Un budget variable, de 100 à 25’000 francs

La prochaine commande que l’artisan s’apprête à honorer est un couteau avec pour décor une scène de pêche au cachalot. « Mais une pêche à l’ancienne, avec des hommes qui risquent leur vie sur une modeste chaloupe et un animal qui ne part pas vaincu d’avance », s’empresse-t-il de préciser. La lame sera elle aussi sculptée, avec un animal venant s’insérer dans la scène générale une fois le couteau fermé.

Une pièce dont la réalisation nécessite pas moins de six semaines de labeur. Son coût pour le futur propriétaire?

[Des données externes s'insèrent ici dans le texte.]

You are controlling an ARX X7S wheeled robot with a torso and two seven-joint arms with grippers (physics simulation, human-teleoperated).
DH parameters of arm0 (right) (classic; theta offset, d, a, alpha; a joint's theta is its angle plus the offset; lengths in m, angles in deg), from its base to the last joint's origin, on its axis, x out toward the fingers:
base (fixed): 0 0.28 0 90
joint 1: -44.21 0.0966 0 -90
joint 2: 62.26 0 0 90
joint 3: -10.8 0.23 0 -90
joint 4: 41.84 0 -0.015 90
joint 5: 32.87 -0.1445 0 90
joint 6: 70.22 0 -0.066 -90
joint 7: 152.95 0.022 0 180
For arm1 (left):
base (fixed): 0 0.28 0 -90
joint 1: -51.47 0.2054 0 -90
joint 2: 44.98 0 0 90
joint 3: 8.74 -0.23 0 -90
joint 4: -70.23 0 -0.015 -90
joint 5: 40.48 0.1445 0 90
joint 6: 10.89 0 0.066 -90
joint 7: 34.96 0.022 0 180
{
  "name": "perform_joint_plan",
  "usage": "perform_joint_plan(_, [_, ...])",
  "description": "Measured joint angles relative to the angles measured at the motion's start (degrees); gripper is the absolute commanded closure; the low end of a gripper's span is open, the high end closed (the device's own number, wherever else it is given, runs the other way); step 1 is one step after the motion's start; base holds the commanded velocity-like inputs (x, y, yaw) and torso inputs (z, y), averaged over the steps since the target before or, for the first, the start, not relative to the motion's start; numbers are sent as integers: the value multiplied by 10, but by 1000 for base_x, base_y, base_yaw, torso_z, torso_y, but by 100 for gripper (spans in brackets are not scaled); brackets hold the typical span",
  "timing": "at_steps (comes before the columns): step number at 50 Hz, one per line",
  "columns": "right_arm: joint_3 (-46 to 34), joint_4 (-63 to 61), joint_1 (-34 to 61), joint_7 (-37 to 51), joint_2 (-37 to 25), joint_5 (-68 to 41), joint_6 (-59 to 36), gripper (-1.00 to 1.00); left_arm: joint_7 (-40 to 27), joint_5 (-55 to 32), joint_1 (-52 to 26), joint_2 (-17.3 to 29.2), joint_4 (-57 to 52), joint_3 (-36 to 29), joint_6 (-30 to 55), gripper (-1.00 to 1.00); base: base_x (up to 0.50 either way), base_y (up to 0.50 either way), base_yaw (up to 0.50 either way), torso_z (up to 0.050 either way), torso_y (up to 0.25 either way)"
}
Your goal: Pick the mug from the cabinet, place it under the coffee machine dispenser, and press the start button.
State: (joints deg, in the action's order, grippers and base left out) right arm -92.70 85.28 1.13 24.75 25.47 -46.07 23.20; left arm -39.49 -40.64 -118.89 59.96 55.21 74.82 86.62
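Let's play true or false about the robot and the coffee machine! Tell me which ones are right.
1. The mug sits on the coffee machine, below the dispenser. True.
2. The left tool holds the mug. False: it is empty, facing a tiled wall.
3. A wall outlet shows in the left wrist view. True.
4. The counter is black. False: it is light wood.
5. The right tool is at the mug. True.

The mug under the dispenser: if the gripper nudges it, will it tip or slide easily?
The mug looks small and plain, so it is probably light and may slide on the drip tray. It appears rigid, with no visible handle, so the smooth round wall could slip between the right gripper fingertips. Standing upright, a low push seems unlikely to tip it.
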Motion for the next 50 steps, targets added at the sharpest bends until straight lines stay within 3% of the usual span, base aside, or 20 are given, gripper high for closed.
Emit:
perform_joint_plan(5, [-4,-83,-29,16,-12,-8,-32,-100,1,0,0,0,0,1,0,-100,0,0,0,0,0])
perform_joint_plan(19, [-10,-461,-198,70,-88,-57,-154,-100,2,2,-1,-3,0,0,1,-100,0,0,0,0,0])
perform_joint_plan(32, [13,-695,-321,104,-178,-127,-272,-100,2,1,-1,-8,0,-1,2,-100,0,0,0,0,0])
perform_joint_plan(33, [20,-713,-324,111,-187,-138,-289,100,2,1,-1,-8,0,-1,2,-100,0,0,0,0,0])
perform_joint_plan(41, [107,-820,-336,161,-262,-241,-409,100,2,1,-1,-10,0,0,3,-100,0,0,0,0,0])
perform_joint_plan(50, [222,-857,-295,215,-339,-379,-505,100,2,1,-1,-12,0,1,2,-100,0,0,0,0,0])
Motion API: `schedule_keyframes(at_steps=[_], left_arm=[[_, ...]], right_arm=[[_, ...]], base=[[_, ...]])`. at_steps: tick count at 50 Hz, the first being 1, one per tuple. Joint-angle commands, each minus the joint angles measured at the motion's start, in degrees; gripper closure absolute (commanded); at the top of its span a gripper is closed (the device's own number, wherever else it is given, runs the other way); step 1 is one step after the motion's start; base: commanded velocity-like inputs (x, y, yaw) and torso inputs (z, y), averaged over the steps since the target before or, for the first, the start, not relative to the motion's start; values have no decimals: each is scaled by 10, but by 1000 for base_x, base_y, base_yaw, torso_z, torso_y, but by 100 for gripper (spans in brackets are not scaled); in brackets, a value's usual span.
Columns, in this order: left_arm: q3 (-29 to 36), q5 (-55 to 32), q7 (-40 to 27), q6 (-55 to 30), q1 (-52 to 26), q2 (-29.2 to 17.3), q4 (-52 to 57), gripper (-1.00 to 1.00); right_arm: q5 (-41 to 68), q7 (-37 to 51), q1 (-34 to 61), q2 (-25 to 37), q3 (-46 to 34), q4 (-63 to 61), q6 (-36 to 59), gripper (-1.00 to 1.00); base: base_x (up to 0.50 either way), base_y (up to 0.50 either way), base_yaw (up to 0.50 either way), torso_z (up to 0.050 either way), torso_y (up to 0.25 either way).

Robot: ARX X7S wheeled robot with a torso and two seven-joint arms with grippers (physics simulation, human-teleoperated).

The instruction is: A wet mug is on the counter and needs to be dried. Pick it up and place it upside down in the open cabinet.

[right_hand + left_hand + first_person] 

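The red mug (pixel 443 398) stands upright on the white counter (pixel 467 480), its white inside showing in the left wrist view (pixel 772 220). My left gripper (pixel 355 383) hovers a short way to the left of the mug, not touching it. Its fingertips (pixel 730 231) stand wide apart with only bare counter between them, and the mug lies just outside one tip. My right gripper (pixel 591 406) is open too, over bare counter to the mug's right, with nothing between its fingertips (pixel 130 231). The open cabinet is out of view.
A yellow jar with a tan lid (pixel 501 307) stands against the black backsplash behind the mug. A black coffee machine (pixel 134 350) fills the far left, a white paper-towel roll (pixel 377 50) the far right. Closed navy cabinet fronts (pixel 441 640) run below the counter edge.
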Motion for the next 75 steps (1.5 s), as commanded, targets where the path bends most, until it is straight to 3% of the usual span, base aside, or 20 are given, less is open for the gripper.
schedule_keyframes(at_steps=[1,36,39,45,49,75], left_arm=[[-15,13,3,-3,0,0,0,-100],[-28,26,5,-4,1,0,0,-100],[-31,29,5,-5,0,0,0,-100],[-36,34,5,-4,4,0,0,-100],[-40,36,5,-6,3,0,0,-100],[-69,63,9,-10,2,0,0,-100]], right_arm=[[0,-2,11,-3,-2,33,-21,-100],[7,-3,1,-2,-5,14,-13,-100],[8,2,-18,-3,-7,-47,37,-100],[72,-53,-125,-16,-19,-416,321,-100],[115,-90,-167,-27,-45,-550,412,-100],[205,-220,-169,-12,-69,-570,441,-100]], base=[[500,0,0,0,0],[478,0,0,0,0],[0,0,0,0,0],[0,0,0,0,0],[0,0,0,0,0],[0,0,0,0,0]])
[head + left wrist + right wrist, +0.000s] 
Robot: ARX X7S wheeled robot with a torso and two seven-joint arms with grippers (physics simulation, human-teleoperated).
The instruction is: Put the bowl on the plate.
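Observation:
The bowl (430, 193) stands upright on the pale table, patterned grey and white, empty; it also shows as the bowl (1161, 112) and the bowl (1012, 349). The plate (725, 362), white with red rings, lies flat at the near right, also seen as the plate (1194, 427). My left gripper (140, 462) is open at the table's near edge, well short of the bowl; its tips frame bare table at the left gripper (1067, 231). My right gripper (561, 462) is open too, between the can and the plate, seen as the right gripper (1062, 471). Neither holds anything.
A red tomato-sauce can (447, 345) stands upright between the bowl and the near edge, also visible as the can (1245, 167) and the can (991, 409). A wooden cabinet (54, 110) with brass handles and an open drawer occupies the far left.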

Environ 10’000 francs, en fonction de la complexité des  sculptures, de la taille du couteau et de la matière employée pour réaliser le manche. « C’est une somme, c’est vrai, mais si je déduis du montant de la vente le prix des matières premières et des consommables, notamment les fraises, mon salaire horaire correspond à celui d’une femme de ménage », tient à préciser l’artisan.

Si la dague indienne acquise jadis pour 25’000 francs par un riche collectionneur russe constitue la pièce la plus onéreuse réalisée par Charles Roulin, il serait erroné d’imaginer que ses oeuvres sont toutes inaccessibles. Le marché de l’occasion voit ainsi parfois des couteaux simples proposés aux environs de 1’000 francs. « Et je transforme régulièrement, pour 100 francs, des Opinel dont je sculpte le manche en bois. Une pièce unique, signée comme toutes mes autres réalisations, mais bien plus simple et rapide à exécuter que la sculpture du métal. » Chiche?

Ni une ni deux, Charles Roulin file déjà en direction de son atelier. Une manière de prouver que son art n’est pas exclusivement réservé à une élite à laquelle, lui non plus, n’appartient pas. En une heure à peine, le couteau de série voit son manche transfiguré par la bande abrasive, la pointe de la fraise et quelques coups de lime bien ajustés. « Je vais encore le fignoler et le vernir, mais ça ressemble déjà à quelque chose, non? », lance-t-il, pas mécontent de sa démonstration.

On apprendra encore qu’à force de chercher ses limites pour progresser encore et toujours dans l’exercice de son art, il lui arrive d’aller trop loin et que l’embase d’un motif sculpté, tellement fine, ne cède… réduisant ainsi à néant le travail minutieux de plusieurs semaines.

Que vingt stagiaires au moins se sont succédés dans son atelier. Et qu’il a tenté par tous les moyens de leur transmettre son précieux savoir-faire, en toute transparence, sans que l’un d’eux ne parviennent à s’en emparer véritablement.

Qu’il rêve de réaliser, une fois à la retraite - mais de laquelle parlait-il? -, sa pièce maîtresse. Une scène géante sculptée dans la défense d’un éléphant, avec Massaï, girafes, lions et autres léopards.

Que le vélo qui patiente dans le couloir de son appartement ne nécessitera qu’une petite révision avant le tour du lac qu’il compte faire, comme chaque année, dès les beaux jours revenus. Mais ça, c’est une toute autre histoire.